◆ **Required work**
Go through the listing below and show each line that has the word "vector".
Top of Data shown
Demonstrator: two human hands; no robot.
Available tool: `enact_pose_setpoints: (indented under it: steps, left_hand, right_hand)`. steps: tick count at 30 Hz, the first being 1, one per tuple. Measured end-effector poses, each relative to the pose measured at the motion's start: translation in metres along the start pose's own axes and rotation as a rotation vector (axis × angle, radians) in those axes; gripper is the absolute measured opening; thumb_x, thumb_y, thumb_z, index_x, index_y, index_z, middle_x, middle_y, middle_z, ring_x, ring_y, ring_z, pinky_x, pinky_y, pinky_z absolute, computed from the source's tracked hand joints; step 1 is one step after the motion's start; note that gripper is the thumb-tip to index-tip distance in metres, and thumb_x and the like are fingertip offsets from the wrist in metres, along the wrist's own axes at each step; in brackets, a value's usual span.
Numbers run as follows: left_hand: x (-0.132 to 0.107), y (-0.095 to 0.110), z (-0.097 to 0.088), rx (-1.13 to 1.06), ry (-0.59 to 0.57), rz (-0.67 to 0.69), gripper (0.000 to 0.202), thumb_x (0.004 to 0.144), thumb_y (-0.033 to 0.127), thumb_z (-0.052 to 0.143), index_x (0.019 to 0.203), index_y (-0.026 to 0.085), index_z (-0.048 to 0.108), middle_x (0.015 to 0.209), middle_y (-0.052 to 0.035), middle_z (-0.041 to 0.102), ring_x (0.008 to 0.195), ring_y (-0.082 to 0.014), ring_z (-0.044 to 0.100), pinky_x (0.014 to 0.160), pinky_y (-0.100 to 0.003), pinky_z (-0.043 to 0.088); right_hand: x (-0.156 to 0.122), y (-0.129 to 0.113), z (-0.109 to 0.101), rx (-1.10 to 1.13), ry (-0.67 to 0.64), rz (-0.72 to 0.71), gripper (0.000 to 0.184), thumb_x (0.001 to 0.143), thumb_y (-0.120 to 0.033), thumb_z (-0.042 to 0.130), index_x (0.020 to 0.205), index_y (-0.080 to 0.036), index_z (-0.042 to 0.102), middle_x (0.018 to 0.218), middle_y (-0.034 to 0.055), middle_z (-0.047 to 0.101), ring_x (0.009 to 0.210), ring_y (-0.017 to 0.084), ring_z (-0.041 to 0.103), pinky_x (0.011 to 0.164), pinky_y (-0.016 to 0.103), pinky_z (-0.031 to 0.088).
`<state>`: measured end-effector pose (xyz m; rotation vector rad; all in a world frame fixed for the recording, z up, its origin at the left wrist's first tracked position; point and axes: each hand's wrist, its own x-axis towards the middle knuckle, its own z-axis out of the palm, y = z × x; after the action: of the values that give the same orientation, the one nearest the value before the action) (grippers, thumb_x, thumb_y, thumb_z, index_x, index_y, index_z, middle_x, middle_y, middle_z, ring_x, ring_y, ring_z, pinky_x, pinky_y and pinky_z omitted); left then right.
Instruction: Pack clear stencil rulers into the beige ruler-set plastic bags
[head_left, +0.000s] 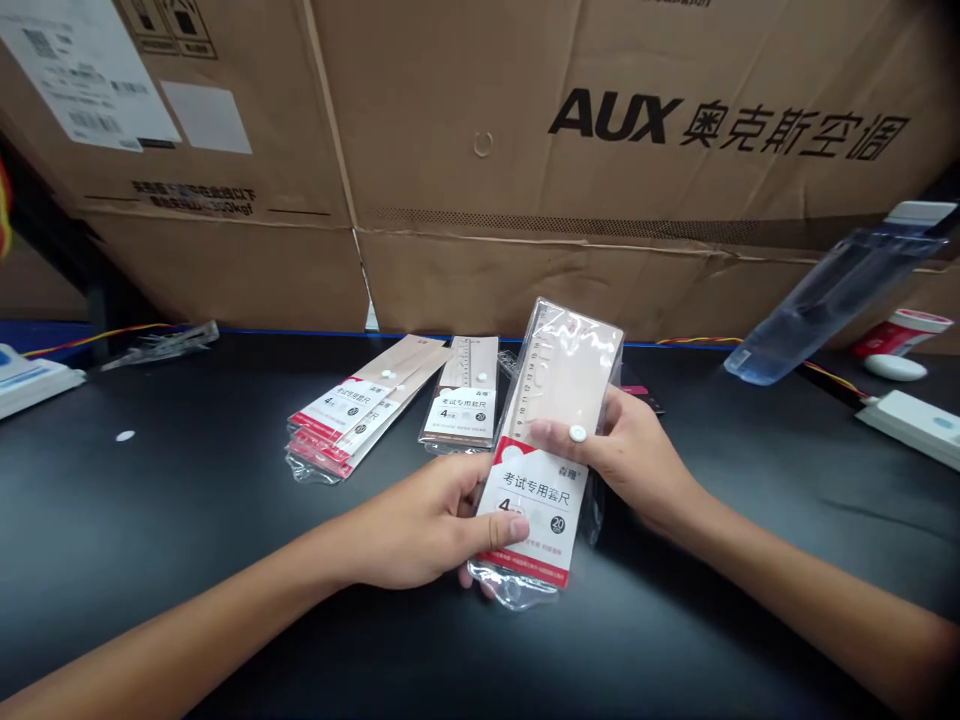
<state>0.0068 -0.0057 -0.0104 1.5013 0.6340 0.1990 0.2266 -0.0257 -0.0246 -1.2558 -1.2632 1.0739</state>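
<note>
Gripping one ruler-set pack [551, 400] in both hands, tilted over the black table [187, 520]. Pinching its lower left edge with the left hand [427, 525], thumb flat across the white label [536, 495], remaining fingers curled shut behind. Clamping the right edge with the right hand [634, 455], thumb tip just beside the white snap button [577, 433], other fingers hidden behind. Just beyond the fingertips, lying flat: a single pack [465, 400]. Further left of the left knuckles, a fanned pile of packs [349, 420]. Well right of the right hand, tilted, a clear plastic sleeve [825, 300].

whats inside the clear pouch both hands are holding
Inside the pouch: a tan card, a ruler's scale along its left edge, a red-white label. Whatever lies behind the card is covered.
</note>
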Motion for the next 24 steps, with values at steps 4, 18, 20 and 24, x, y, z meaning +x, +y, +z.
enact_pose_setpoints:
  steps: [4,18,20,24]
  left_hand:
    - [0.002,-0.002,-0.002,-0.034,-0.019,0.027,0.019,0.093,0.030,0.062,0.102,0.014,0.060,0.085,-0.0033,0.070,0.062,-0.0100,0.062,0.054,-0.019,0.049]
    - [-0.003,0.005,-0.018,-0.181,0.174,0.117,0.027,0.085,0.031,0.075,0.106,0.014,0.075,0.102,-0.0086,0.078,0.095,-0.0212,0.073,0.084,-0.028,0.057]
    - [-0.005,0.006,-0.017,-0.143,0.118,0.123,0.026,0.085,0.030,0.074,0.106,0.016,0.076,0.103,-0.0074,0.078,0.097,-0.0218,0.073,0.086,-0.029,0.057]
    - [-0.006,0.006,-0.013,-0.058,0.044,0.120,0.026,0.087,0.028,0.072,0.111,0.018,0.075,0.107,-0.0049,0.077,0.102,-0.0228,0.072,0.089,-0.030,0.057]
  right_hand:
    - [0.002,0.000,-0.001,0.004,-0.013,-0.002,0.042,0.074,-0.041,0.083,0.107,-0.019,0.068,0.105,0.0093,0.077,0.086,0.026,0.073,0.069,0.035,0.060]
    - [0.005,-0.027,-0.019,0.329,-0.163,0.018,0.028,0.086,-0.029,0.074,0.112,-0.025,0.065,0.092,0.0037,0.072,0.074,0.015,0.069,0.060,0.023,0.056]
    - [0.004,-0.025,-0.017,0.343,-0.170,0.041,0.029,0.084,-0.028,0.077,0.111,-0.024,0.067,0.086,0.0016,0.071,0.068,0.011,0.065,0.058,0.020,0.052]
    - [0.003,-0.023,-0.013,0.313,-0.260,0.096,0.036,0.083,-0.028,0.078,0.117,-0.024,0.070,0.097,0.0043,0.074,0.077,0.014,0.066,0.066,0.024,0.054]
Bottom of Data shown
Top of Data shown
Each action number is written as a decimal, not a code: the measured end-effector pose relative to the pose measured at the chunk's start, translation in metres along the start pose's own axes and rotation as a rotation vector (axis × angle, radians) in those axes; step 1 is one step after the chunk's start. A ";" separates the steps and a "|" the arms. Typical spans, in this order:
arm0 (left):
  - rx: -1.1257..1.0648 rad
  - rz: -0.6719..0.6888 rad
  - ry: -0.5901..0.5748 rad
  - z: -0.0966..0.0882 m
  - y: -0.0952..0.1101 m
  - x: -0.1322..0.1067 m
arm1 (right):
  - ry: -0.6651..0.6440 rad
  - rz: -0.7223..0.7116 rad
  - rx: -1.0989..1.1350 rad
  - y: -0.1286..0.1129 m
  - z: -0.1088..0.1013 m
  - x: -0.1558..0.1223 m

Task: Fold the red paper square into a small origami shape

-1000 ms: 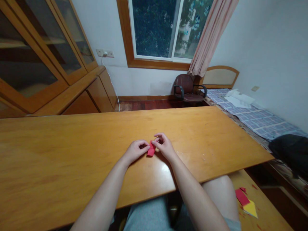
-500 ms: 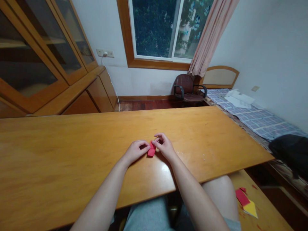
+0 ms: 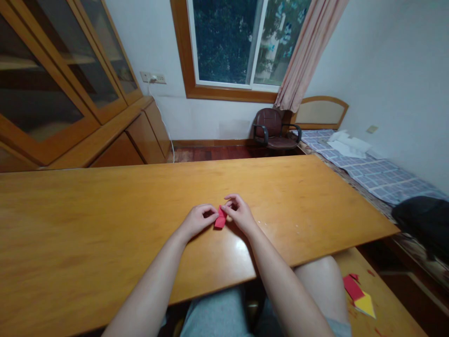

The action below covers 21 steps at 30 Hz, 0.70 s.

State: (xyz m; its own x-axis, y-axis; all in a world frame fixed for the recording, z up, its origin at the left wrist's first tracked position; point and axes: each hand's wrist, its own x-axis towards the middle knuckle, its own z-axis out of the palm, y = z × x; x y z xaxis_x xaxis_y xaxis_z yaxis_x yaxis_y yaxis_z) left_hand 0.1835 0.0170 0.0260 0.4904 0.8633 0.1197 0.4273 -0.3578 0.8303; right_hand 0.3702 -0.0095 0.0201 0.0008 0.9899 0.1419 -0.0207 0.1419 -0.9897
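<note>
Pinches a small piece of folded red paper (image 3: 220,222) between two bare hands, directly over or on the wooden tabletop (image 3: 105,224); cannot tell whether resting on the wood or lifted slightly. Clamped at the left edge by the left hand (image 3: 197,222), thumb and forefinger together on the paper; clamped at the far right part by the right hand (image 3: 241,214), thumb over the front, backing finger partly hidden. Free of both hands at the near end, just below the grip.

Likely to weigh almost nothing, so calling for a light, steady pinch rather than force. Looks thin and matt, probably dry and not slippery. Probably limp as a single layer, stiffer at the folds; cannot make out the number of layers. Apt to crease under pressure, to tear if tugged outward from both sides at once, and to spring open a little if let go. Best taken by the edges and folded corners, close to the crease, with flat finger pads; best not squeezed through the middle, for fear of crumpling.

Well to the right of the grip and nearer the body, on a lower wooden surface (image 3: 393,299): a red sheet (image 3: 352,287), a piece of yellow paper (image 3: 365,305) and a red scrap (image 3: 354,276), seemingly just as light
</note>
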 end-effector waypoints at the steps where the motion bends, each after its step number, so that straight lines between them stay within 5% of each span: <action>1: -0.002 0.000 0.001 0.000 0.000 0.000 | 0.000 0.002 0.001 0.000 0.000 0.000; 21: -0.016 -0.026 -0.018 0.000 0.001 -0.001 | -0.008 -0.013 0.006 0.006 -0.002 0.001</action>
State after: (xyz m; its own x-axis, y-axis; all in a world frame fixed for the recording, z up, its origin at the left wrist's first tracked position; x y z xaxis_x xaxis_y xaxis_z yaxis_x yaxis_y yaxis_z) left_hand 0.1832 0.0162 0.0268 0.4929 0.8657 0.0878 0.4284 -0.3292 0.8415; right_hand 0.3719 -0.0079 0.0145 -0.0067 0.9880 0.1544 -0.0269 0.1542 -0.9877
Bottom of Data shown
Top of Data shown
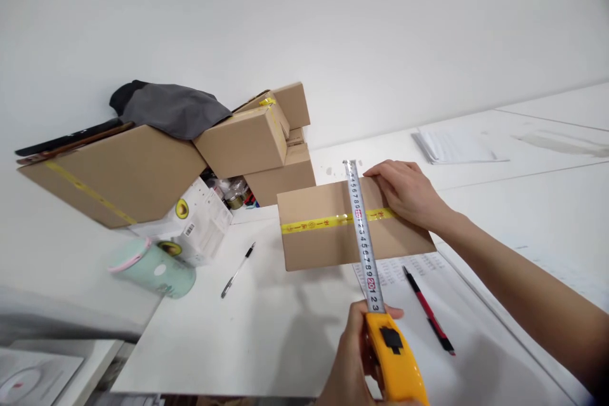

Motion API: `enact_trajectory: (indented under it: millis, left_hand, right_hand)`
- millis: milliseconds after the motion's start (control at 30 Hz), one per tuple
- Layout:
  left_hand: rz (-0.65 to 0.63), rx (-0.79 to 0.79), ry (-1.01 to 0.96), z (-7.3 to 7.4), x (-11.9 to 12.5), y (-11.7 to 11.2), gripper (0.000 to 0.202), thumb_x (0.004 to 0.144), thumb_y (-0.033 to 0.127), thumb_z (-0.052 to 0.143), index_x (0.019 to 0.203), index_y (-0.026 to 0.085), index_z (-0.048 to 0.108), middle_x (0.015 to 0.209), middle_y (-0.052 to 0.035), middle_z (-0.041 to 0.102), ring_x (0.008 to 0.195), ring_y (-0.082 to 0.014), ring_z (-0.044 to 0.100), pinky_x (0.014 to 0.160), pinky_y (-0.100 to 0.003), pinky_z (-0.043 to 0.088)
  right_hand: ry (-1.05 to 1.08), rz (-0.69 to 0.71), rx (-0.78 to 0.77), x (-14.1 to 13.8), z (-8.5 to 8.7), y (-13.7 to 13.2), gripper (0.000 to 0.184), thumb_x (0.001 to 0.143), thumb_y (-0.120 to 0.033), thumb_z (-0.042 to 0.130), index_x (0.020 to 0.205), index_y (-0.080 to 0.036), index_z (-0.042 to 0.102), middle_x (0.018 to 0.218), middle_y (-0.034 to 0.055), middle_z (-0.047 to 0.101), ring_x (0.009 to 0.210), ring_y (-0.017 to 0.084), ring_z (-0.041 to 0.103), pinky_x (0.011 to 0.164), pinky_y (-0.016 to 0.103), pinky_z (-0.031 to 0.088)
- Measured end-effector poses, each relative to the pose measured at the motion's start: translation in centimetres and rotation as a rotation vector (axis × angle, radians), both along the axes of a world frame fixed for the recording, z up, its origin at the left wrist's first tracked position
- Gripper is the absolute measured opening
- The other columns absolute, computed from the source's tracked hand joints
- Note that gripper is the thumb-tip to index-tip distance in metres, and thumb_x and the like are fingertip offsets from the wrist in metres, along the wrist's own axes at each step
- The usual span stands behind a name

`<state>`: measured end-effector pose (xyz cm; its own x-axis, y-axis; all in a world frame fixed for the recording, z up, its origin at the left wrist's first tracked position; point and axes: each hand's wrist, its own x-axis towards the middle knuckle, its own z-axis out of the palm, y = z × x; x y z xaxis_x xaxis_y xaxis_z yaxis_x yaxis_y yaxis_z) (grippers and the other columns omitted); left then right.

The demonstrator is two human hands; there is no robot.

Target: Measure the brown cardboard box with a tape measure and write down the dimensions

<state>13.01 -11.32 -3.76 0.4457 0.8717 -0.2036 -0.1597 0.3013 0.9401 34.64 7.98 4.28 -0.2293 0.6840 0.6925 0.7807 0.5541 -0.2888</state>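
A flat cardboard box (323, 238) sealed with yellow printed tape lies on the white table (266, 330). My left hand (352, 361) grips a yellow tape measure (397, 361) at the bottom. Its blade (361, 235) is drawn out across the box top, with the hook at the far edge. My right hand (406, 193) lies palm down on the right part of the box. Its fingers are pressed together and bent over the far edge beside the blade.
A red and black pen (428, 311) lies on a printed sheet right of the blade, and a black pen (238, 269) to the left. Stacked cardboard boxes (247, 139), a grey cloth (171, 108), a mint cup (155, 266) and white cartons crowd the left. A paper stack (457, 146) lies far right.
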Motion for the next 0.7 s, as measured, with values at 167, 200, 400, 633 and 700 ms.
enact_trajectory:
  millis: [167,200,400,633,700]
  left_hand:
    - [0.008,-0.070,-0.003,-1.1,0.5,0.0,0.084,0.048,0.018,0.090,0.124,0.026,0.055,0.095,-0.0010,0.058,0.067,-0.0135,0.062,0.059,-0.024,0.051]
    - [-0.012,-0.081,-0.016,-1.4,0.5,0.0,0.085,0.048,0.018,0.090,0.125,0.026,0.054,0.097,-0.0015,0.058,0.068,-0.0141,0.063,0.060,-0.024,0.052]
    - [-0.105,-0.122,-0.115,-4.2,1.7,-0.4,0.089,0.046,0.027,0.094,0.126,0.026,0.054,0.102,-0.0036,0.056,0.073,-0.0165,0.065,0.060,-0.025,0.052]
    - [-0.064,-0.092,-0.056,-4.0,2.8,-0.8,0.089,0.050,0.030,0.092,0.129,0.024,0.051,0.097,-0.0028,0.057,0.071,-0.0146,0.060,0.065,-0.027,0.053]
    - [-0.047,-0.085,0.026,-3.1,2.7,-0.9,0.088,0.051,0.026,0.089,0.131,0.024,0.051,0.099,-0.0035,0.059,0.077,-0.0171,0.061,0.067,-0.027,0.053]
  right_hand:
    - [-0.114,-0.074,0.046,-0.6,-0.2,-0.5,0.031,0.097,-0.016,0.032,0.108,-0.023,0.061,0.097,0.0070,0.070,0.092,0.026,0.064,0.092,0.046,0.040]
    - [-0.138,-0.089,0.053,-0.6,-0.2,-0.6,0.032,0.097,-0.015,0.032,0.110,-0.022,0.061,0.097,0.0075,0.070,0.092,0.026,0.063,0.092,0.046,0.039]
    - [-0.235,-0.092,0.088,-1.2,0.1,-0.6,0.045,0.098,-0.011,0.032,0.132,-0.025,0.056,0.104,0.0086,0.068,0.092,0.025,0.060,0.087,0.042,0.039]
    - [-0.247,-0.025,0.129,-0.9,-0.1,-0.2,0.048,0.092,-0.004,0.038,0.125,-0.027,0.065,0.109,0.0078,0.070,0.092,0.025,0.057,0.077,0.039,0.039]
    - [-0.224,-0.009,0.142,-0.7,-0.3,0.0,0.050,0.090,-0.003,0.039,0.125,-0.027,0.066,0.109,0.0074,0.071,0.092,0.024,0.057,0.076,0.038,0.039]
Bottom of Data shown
◆ **Response area**
Available tool: `enact_pose_setpoints: (indented under it: steps, left_hand, right_hand)`. steps: tick count at 30 Hz, the first being 1, one per tuple. Measured end-effector poses, each relative to the pose measured at the motion's start: translation in metres along the start pose's own axes and rotation as a rotation vector (axis × angle, radians) in those axes; gripper is the absolute measured opening; thumb_x, thumb_y, thumb_z, index_x, index_y, index_z, middle_x, middle_y, middle_z, ring_x, ring_y, ring_z, pinky_x, pinky_y, pinky_z absolute, computed from the source's tracked hand joints; step 1 is one step after the motion's start; note that gripper is the thumb-tip to index-tip distance in metres, and thumb_x and the like are fingertip offsets from the wrist in metres, along the wrist's own axes at each step; in brackets, a value's usual span.
`<state>`: measured end-effector pose (xyz m; rotation vector rad; all in a world frame fixed for the recording, z up, its origin at the left wrist's first tracked position; point and axes: each hand's wrist, its own x-axis towards the middle knuckle, its own z-axis out of the palm, y = z × x; after the action: of the values that give the same orientation, the one nearest the value before the action) (grippers, thumb_x, thumb_y, thumb_z, index_x, index_y, index_z, middle_x, middle_y, middle_z, ring_x, ring_y, ring_z, pinky_x, pinky_y and pinky_z omitted); left then right.
Each action number is written as a decimal, not a code: the measured end-effector pose relative to the pose measured at the chunk's start, translation in metres along the start pose's own axes and rotation as a rotation vector (axis × angle, radians) in those axes; step 1 is one step after the chunk's start. A ";" separates the steps and a "|" the arms. Typical spans, in this order:
- Measured end-effector poses, each relative to the pose measured at the motion's start: translation in centimetres and rotation as a rotation vector (axis × angle, radians), both along the axes of a world frame fixed for the recording, z up, its origin at the left wrist's first tracked position

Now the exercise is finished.